▶ _Task details_:
When you reach the line with "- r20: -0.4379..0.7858" in the data below, begin printing lines exactly, and stop once the line with "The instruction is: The" has been printed.
*** The data ***
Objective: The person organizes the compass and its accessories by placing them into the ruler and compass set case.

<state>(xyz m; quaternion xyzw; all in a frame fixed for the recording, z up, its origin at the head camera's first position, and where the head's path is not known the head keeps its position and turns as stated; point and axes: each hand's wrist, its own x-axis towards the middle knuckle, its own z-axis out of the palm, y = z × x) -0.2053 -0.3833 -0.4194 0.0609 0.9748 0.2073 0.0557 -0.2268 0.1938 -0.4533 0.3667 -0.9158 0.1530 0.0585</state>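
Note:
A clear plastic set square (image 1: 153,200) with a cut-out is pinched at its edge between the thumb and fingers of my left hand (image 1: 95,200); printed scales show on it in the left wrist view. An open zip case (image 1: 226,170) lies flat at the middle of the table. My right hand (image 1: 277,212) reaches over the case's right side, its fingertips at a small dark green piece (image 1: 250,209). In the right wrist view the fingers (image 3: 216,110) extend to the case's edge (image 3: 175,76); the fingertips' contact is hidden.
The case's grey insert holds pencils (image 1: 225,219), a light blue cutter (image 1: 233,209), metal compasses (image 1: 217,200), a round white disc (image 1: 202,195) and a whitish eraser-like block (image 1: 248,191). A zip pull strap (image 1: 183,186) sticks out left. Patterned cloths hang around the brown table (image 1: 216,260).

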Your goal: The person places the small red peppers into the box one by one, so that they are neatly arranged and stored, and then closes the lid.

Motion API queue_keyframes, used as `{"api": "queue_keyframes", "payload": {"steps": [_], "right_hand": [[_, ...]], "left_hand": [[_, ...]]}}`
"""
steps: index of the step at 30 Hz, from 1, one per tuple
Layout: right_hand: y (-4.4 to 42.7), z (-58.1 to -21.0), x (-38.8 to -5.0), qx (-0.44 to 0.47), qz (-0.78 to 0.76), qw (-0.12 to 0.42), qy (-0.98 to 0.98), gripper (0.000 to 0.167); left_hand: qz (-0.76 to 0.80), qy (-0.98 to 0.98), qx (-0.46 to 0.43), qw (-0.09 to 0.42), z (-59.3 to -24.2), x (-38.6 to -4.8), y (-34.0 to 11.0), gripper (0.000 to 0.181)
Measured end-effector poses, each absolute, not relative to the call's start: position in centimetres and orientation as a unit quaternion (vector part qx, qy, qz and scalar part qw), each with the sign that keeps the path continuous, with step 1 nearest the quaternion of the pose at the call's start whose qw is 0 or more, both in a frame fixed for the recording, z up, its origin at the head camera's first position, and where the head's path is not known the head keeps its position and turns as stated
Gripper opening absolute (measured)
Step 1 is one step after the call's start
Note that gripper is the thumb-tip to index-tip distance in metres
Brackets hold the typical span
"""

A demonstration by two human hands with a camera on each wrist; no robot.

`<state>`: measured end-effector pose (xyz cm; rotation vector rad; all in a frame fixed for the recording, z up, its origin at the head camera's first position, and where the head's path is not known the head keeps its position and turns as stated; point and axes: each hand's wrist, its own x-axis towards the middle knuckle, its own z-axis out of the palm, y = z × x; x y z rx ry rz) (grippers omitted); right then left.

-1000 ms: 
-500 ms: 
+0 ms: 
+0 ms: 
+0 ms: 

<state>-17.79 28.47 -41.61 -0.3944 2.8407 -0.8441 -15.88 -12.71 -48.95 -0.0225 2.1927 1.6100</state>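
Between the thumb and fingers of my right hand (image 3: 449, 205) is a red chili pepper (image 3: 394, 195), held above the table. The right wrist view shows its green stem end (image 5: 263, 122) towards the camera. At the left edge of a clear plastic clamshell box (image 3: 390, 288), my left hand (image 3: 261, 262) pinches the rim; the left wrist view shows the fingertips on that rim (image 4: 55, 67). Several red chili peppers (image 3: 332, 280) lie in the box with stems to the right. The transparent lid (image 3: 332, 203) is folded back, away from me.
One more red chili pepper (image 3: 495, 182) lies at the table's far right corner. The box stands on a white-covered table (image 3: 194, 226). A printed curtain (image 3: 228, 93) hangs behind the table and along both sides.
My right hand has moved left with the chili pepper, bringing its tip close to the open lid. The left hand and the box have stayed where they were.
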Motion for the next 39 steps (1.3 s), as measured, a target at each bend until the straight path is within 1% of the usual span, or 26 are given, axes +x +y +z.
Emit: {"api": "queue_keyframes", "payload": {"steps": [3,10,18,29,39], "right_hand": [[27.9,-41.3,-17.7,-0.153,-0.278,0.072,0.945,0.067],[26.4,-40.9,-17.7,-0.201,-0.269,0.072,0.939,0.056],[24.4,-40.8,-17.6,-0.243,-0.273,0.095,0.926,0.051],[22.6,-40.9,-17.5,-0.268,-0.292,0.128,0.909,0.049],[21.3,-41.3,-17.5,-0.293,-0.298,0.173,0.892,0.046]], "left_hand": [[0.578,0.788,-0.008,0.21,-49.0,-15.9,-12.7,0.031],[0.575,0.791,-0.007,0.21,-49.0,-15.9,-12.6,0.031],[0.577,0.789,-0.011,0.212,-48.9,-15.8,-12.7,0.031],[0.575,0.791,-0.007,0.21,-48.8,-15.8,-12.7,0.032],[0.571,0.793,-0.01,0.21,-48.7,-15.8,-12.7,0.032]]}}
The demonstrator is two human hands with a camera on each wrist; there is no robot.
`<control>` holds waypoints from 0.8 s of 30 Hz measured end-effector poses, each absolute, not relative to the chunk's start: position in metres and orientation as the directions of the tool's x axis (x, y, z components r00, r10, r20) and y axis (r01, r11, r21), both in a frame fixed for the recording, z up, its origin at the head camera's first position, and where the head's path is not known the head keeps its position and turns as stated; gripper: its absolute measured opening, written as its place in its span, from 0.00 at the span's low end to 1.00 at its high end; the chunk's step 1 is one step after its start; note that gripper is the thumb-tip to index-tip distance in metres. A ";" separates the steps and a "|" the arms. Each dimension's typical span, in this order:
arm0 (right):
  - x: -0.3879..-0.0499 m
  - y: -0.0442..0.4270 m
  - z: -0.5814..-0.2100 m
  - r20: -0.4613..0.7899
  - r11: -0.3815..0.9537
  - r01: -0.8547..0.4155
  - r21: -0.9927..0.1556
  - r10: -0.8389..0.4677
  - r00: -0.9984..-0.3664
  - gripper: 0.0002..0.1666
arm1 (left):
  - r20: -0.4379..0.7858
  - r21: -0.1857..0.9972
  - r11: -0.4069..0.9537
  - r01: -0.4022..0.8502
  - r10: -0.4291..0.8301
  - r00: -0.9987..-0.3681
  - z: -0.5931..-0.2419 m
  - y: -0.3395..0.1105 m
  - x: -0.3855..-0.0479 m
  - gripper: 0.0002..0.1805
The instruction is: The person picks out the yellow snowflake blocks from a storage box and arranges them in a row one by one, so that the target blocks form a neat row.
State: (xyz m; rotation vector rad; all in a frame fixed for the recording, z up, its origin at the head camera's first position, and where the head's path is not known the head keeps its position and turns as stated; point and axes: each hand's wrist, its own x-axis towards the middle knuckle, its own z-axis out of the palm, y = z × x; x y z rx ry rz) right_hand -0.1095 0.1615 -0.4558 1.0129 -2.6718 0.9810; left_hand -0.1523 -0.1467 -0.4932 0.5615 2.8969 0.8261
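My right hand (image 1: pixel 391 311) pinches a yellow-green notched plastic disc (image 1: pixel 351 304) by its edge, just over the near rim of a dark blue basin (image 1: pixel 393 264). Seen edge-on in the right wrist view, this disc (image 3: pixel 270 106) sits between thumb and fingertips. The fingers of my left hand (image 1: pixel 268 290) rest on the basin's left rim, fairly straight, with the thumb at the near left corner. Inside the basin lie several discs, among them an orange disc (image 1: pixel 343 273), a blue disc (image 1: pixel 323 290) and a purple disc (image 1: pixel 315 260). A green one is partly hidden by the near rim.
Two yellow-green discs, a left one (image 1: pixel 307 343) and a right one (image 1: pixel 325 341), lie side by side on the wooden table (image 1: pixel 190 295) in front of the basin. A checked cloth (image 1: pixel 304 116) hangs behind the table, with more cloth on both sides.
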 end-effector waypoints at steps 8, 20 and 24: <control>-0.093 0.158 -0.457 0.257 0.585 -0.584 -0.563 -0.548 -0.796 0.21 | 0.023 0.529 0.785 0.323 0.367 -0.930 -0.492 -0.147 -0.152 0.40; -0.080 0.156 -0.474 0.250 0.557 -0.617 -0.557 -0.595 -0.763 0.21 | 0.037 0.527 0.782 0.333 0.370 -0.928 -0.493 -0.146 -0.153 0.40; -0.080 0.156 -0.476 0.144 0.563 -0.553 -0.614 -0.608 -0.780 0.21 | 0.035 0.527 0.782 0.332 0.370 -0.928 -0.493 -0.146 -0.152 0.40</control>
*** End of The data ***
▶ _Written solution_:
  - r20: -0.4379..0.7858
  - r21: -0.1857..0.9972
  - r11: -0.4069..0.9537
  - r01: -0.4022..0.8502
  - r10: -0.4291..0.8301
  - r00: -0.9987..-0.3681
  - z: -0.5931..-0.2419 m
  - y: -0.3395..0.1105 m
  - x: -0.3855..-0.0479 m
  - gripper: 0.0002..0.1805
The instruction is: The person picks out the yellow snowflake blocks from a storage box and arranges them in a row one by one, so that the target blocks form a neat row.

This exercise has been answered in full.